### Exercise description
Show only those lines of the entries where the string "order" is found.

** Opening Data for review block **

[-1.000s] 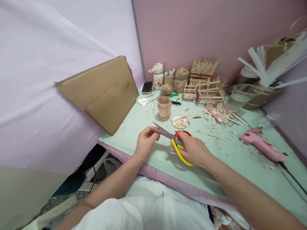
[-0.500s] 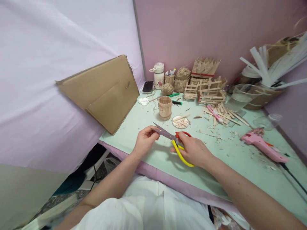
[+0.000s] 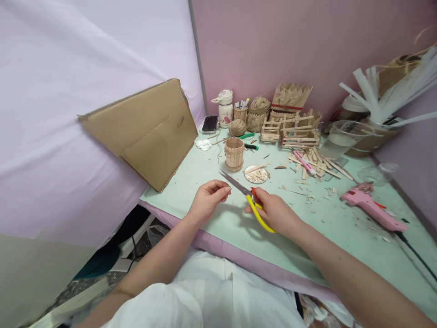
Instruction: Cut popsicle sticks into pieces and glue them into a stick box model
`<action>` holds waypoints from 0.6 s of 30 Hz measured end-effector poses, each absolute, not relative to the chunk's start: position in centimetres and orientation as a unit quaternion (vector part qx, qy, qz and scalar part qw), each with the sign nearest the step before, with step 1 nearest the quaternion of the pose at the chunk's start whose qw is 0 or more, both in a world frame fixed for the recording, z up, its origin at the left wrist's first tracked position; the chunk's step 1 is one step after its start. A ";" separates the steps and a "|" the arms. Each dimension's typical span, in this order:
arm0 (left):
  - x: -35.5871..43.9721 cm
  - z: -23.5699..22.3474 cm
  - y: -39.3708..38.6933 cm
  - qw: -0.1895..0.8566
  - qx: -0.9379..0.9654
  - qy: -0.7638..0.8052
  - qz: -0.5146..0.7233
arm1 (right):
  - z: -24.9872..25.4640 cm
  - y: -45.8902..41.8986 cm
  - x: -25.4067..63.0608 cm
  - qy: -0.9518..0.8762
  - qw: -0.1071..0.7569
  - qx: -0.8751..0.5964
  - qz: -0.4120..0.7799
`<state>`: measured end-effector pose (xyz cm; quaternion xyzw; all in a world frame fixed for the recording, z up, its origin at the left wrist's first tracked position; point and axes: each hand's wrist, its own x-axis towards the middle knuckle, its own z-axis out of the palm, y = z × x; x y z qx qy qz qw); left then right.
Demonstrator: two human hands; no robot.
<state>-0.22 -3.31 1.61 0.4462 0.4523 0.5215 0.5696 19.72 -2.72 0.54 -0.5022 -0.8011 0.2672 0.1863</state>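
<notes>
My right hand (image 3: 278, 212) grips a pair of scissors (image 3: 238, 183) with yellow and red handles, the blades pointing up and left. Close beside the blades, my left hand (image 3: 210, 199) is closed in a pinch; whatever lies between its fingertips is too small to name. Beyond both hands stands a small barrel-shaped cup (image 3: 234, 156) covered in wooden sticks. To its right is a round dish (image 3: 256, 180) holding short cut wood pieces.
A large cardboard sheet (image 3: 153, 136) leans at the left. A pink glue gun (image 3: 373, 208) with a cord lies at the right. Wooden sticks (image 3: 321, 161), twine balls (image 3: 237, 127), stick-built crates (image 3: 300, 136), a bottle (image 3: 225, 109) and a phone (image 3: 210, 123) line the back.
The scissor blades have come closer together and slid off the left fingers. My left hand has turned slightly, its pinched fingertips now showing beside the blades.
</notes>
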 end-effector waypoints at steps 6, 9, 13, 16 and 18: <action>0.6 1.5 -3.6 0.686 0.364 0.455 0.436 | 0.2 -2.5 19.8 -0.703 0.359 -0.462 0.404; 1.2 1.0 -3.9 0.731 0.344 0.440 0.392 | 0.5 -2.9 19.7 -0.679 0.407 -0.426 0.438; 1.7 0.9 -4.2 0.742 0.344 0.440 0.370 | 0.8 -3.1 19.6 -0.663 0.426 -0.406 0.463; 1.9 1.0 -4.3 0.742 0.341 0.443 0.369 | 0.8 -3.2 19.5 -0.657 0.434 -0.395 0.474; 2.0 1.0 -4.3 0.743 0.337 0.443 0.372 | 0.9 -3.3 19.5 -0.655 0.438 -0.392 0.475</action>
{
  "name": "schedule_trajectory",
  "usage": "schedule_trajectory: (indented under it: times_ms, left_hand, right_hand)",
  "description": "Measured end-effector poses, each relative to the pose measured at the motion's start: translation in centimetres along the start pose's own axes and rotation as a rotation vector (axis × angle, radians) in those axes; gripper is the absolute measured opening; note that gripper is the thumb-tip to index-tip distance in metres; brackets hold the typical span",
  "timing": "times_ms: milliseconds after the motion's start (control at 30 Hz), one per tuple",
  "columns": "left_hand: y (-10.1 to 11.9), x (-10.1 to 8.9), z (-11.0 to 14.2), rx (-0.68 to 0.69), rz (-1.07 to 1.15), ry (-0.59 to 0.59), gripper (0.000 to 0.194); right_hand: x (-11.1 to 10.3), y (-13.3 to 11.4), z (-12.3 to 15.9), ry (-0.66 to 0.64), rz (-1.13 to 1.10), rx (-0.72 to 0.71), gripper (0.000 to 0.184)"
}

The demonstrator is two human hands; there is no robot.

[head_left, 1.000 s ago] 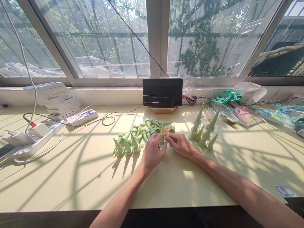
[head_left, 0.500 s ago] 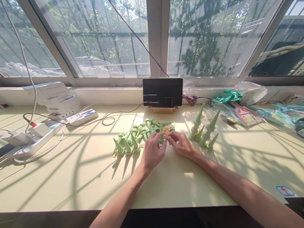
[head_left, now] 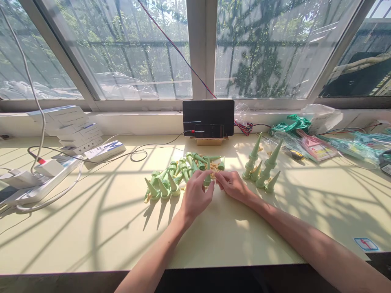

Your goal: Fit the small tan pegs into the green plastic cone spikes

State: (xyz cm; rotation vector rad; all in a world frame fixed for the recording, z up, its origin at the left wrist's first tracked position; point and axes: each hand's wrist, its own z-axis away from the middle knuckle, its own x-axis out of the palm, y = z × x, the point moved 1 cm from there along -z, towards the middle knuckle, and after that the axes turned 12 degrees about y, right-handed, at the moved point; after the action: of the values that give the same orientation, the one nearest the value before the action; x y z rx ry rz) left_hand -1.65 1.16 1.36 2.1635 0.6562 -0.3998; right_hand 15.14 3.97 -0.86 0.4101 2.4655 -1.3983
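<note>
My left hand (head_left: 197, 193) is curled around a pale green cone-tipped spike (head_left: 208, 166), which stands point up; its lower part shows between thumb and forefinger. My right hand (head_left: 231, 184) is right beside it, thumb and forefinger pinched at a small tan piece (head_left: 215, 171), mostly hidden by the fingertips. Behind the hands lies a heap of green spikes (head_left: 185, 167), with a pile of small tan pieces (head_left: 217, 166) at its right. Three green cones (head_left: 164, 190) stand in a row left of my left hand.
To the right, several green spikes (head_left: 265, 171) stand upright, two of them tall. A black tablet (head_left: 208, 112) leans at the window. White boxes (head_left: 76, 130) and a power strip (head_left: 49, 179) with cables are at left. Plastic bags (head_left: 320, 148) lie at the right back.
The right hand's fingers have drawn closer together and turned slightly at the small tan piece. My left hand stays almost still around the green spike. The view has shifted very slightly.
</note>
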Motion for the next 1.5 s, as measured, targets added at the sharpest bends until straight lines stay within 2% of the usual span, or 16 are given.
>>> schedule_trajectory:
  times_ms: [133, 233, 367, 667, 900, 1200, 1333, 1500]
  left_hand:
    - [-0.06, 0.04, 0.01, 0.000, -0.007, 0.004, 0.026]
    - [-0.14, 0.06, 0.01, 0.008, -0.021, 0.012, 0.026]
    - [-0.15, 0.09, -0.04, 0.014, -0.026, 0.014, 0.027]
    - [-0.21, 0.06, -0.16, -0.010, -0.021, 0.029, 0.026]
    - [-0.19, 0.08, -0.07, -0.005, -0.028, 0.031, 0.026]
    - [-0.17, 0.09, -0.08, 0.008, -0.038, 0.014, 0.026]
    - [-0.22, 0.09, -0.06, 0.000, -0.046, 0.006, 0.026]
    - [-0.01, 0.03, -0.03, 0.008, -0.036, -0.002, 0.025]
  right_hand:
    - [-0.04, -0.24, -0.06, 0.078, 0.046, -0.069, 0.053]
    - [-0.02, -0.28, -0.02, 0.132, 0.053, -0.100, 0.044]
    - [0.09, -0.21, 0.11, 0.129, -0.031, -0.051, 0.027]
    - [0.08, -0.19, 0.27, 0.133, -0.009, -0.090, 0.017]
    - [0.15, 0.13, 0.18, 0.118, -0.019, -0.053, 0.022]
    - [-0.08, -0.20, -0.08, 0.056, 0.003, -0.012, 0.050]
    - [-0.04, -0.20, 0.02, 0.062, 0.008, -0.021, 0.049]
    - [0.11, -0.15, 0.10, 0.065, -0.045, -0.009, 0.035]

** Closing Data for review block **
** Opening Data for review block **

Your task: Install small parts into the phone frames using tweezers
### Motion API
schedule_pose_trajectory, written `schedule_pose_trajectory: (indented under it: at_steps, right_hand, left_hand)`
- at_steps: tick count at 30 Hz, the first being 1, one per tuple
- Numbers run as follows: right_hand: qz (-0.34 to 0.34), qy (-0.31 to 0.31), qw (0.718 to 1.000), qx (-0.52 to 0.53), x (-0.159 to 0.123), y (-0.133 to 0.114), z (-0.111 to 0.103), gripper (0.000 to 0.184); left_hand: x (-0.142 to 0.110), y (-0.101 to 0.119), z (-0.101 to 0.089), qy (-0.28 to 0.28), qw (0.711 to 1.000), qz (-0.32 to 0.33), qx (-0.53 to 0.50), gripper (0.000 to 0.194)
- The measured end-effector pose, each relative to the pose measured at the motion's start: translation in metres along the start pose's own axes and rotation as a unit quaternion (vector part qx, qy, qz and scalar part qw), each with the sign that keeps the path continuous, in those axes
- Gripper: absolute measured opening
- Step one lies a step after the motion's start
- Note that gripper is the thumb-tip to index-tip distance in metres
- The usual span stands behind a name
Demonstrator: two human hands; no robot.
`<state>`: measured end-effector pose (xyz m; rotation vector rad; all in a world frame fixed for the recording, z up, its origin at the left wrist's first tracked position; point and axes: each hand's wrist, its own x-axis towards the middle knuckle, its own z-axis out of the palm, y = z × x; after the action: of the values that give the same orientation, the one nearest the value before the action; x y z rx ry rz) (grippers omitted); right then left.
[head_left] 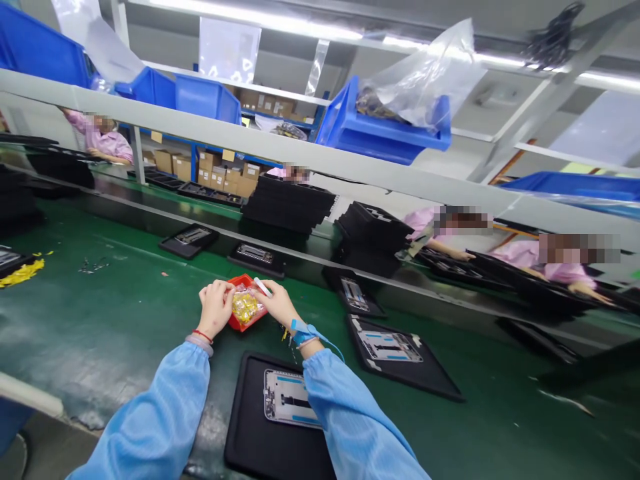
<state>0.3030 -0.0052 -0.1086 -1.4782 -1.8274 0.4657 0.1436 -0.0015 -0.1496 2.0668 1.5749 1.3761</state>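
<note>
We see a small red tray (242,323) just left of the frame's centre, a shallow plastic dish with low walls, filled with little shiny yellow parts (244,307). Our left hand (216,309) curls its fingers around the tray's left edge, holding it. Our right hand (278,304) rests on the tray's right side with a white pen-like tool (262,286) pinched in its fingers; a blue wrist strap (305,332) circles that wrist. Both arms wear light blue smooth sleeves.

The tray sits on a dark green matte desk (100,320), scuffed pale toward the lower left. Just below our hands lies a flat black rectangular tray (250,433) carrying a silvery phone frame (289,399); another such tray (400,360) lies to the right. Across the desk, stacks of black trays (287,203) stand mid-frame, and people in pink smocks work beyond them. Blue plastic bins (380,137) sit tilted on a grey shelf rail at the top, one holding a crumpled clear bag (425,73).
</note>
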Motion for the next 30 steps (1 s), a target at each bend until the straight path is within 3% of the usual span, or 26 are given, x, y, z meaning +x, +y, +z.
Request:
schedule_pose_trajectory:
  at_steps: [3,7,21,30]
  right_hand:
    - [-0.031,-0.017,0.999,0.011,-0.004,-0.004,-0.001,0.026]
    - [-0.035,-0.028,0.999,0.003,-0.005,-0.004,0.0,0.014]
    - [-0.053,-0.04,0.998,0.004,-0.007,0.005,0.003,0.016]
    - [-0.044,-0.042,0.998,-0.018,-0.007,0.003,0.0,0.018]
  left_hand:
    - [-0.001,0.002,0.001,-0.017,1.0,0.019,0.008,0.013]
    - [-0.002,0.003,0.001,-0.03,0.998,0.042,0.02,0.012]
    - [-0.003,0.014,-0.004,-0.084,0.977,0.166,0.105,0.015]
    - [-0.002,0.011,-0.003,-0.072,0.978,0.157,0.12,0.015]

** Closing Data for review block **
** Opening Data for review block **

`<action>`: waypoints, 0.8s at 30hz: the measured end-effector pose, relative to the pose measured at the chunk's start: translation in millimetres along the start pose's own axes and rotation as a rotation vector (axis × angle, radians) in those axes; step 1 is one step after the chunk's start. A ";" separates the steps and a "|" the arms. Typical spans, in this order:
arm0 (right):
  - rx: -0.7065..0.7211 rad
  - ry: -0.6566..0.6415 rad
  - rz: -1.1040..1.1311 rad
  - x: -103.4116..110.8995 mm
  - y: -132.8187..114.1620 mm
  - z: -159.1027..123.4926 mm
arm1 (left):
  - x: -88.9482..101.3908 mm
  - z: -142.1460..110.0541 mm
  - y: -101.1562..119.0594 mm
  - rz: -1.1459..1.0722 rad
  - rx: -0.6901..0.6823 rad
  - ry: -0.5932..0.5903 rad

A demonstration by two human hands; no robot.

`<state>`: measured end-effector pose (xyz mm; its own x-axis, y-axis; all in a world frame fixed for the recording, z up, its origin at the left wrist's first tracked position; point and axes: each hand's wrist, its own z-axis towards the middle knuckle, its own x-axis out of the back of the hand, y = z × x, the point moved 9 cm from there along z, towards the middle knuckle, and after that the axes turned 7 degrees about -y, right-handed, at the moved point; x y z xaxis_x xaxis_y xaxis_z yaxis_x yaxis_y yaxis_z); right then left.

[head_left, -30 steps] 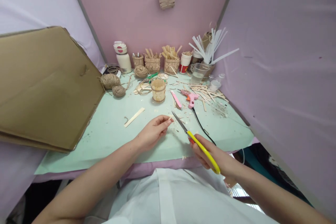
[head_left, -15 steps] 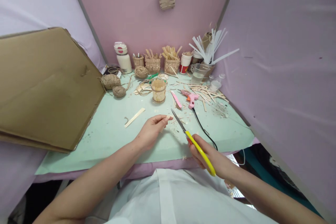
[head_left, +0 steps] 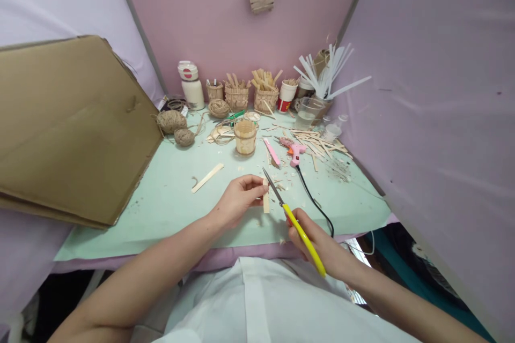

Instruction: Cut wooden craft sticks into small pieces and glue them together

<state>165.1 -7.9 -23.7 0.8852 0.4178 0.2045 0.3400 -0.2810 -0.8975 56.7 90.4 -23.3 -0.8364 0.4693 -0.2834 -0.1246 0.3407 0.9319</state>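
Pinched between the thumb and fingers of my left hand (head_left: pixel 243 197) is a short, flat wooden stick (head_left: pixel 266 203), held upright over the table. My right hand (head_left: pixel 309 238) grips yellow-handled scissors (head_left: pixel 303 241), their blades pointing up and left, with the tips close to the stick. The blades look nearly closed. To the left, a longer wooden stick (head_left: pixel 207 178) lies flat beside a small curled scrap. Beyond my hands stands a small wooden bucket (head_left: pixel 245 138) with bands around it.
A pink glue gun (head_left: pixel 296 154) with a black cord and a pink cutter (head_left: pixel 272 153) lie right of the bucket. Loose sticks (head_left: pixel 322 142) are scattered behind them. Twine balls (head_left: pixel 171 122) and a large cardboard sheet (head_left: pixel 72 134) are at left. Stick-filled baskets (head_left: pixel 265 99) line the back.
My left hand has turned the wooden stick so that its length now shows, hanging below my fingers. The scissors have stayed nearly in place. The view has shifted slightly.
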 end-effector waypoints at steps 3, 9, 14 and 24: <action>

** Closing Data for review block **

### Exercise result
`<action>` holds waypoints from 0.6 s of 30 Hz measured end-effector poses, each absolute, not relative to the chunk's start: position in centimetres and orientation as a unit quaternion (vector part qx, qy, qz and scalar part qw), each with the sign nearest the step before, with step 1 nearest the quaternion of the pose at the chunk's start whose qw is 0 or more, both in a world frame fixed for the recording, z up, its origin at the left wrist's first tracked position; the chunk's step 1 is one step after its start. A ";" separates the steps and a "|" the arms. Each dimension's typical span, in this order:
`<action>`: waypoints, 0.8s at 30hz: the measured end-effector pose, relative to the pose measured at the chunk's start: translation in millimetres along the start pose's own axes and rotation as a rotation vector (axis × angle, radians) in those axes; step 1 is one step after the chunk's start. A ";" separates the steps and a "|" the arms. Typical spans, in this order:

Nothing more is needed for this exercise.